TASK REQUIREMENTS:
Tally the lines below that contain the word "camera", then give the tally and nothing more.

DATA SHOWN:

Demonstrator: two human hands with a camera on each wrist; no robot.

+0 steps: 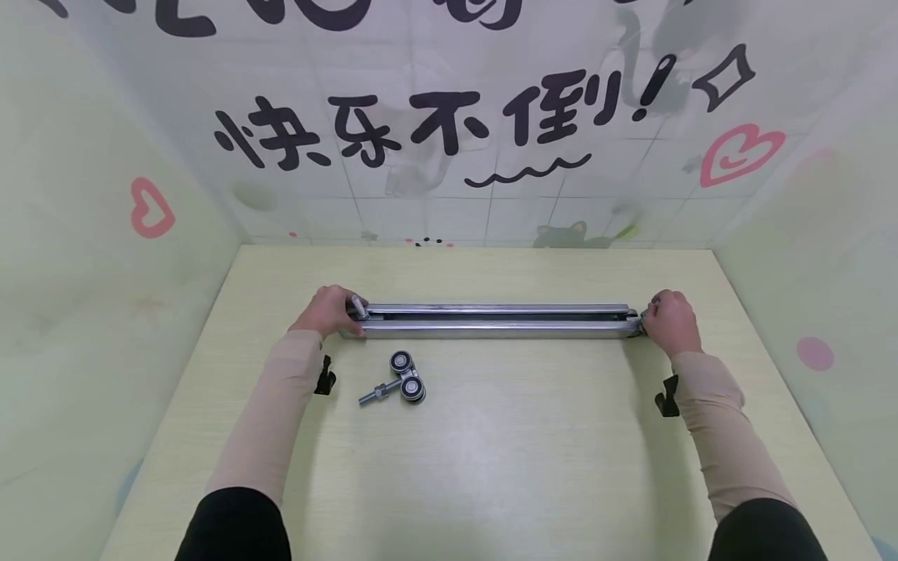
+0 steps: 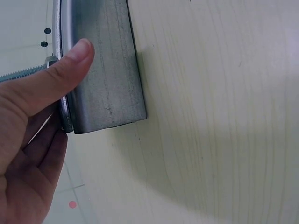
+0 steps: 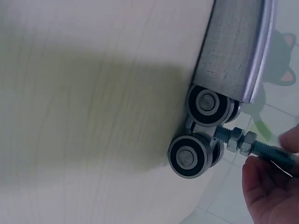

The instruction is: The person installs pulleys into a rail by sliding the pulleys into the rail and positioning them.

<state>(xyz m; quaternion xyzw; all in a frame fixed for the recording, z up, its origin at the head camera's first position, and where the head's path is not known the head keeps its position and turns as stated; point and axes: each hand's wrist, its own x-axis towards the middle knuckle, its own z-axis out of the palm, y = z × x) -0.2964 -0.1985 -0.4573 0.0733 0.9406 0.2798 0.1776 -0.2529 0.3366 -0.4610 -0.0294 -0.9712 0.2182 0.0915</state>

ANSWER SPACE:
2